Required work: Starting at the line that contains "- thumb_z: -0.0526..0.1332" and stopping after the line that contains "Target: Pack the", transcribe the listing below exactly; do not include any pictures.
▬▬▬▬▬▬
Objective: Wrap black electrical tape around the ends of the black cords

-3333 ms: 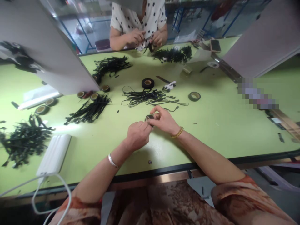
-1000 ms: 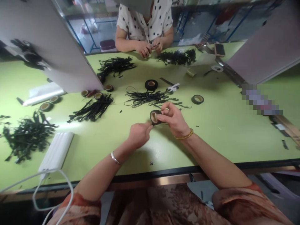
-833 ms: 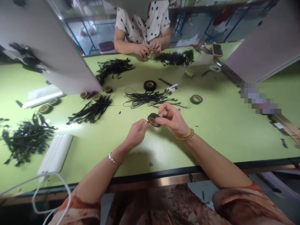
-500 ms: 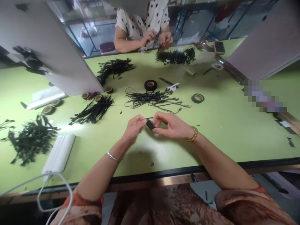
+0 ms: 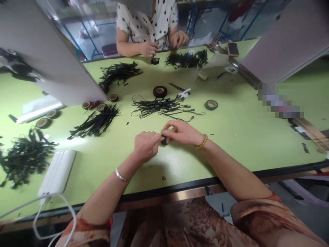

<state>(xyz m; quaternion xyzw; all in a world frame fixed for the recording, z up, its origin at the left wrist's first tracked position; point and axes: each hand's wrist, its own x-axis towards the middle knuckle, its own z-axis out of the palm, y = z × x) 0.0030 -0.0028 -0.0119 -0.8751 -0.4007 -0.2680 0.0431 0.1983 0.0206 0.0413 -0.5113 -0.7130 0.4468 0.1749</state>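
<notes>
My left hand (image 5: 148,145) is closed, its knuckles up and its fingertips meeting those of my right hand; what it grips is hidden. My right hand (image 5: 180,133) is curled, with thumb and forefinger pinched at a small roll of black tape (image 5: 164,140), partly covered by the fingers. Both are just above the green table (image 5: 190,157). Beyond them lies a loose bunch of thin black cables (image 5: 156,107). A larger black tape roll (image 5: 160,91) sits behind this bunch, and another tape roll (image 5: 211,104) lies to its right.
More black cable bundles (image 5: 96,121) and tape rolls (image 5: 43,122) lie on the left, near a white power bank (image 5: 58,173) with a white cord. Grey partitions (image 5: 66,58) stand at both sides. A co-worker in a dotted shirt (image 5: 147,25) sits opposite, hands near other cables.
My left hand has turned knuckles-up, and the tape roll between my hands has tilted and is more covered. Opposite, the co-worker's hands have moved apart, and a tape roll now shows by them.
</notes>
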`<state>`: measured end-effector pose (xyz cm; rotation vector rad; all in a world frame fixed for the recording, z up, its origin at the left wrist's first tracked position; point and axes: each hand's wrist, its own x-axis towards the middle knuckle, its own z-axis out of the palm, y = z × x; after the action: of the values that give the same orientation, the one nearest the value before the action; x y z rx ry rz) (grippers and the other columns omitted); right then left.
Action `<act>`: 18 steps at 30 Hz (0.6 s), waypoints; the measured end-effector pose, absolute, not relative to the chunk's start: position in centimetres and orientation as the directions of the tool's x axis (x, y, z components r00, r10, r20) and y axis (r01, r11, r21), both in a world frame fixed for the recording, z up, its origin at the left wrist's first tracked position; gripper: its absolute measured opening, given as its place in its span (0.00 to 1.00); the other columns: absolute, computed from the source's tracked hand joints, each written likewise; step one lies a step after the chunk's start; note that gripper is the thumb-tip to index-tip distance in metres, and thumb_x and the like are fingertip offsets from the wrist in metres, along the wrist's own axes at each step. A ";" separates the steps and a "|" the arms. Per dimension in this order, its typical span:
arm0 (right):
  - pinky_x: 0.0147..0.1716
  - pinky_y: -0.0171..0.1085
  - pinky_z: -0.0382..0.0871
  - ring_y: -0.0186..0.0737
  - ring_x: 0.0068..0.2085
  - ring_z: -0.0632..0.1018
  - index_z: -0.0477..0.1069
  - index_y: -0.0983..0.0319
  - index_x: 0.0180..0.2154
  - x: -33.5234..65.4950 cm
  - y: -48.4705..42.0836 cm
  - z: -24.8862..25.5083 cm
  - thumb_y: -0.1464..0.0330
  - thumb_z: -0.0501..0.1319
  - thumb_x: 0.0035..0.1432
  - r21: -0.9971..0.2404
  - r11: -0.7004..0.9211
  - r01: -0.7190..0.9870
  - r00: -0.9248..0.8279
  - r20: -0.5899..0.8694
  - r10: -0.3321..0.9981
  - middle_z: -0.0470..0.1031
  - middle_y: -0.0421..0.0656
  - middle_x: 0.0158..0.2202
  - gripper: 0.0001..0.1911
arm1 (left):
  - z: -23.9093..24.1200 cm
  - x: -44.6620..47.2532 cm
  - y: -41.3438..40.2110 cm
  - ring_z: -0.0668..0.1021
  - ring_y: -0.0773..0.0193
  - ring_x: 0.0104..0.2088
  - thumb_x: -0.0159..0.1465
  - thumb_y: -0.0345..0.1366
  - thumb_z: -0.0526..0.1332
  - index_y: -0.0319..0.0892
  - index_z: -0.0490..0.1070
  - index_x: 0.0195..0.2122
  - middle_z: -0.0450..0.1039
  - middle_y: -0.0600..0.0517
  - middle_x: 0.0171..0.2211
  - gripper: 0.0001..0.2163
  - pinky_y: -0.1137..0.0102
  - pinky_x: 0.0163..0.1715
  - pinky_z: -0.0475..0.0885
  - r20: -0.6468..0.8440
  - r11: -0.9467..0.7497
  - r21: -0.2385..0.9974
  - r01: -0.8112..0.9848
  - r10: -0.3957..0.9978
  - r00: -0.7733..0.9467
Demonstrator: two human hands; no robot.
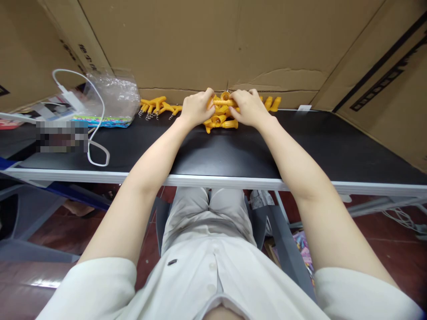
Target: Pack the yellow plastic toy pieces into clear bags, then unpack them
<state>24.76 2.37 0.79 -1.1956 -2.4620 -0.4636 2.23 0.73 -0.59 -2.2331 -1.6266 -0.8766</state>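
Observation:
Both arms reach to the back of the black table. My left hand [197, 107] has its fingers closed on the left end of a yellow plastic piece [223, 102]. At that piece's right end, the fingers of my right hand [251, 107] are closed on it too. Several yellow cup-like and tube-shaped parts [229, 125] lie in a pile just below and between the hands. Left of my left hand are branched yellow parts [156, 104] with small metal springs sticking out. A few short yellow parts [272, 104] stand beyond my right hand.
Tall cardboard walls [200, 44] close off the back and sides of the table [227, 155]. At the left lie a clear plastic bag [113, 95], colourful packets [111, 122] and a looped white cable [102, 106]. A white tag [304, 108] sits by the back edge.

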 end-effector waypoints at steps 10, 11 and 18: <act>0.65 0.67 0.62 0.68 0.66 0.70 0.72 0.57 0.61 28.5 4.1 1.6 0.49 0.47 0.78 0.010 0.366 0.930 -0.308 0.565 0.766 0.74 0.61 0.64 0.26 | -0.8 0.0 2.2 0.81 0.40 0.58 0.68 0.38 0.60 0.51 0.77 0.60 0.84 0.44 0.46 0.20 0.54 0.63 0.72 0.577 -0.241 0.299 0.923 0.816 0.027; 0.66 0.66 0.61 0.68 0.66 0.69 0.72 0.58 0.60 29.2 4.5 1.5 0.48 0.47 0.79 -0.028 0.332 0.943 -0.260 0.562 0.785 0.74 0.62 0.64 0.27 | -0.7 -0.3 2.3 0.81 0.40 0.59 0.69 0.39 0.60 0.51 0.78 0.60 0.84 0.44 0.47 0.20 0.54 0.63 0.72 0.570 -0.221 0.321 0.921 0.822 -0.002; 0.69 0.62 0.61 0.67 0.69 0.71 0.74 0.65 0.59 33.9 5.8 0.4 0.58 0.54 0.80 -0.297 -0.034 0.954 0.162 0.418 0.894 0.77 0.65 0.61 0.21 | -0.8 -2.5 3.0 0.81 0.41 0.61 0.68 0.37 0.60 0.50 0.79 0.59 0.85 0.43 0.52 0.19 0.54 0.66 0.72 0.534 -0.106 0.476 0.873 0.823 -0.192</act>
<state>33.93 5.84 0.38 -1.9411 -1.7468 -0.1571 -2.47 3.01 -0.80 -1.9547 -2.0566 -1.1916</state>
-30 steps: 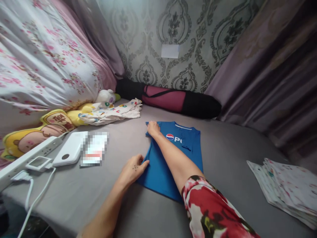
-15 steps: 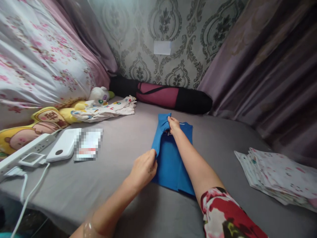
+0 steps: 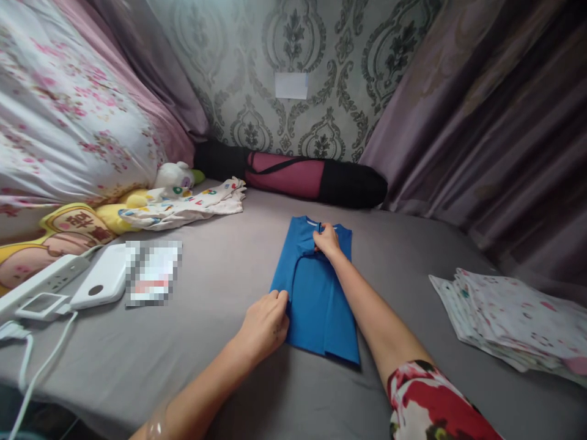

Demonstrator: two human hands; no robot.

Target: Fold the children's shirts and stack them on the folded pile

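Note:
A blue shirt [image 3: 312, 299] lies partly folded on the grey bed sheet [image 3: 220, 263], its collar end pointing away from me. My left hand [image 3: 266, 321] is closed on the shirt's left edge, low down near the hem. Higher up, my right hand [image 3: 327, 239] pinches a folded-in part of the shirt just below the collar. The left side of the shirt is turned over toward its middle. My right forearm crosses above the shirt's right side and hides some of it.
On the right lies a stack of folded patterned cloths [image 3: 518, 324]. Left are a power strip [image 3: 55, 278], a white power bank [image 3: 105, 275], cables and a blurred packet [image 3: 156, 275]. Farther back are a printed garment [image 3: 192, 208], plush toys [image 3: 172, 175] and a long black-and-maroon bag [image 3: 284, 177].
My right hand has brought the lifted left side of the shirt inward and down onto the rest. My left hand keeps its hold on the edge. The view has shifted slightly.

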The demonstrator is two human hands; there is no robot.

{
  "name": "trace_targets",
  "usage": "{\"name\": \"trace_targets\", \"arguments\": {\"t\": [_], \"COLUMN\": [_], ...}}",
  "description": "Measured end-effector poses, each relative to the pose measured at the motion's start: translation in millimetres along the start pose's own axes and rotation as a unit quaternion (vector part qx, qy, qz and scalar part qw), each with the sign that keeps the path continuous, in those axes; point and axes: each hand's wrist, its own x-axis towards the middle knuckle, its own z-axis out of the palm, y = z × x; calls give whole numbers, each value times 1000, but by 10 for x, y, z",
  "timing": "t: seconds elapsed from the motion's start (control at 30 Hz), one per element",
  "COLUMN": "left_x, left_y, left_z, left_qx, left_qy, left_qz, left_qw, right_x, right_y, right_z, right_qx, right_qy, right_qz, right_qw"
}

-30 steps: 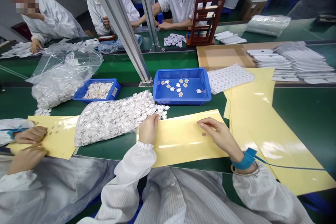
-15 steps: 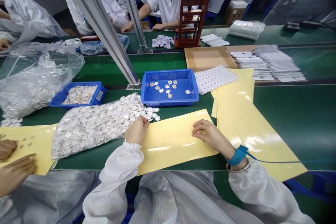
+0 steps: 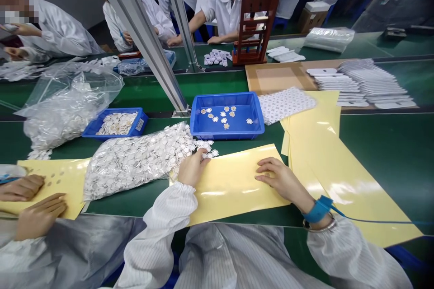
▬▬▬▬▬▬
Response:
  - thumb_z: -0.0526..0.1332
  - index_y: -0.0319..0.0892
  - index_z: -0.0490..0.1070
  - index_x: 0.0195..0.2122
  - middle_z: -0.0450..0.1039
  - middle_y: -0.0600..0.0517
  - middle_x: 0.0171..0.2211
  - gripper: 0.0001..0.2163
  - pinky_y: -0.1137..0.0102
  - pinky_x: 0.0163..0.1715
  - pinky_z: -0.0475..0.0885
  - r20: -0.6468..0.8440
  - r11: -0.9467..0.7497
  - r21: -0.2385..0.9974
  - r01: -0.8112..0.9848
  - r10: -0.3957..0.9978
  - r00: -0.7733..0.9467
Demonstrator: two human hands; no robot.
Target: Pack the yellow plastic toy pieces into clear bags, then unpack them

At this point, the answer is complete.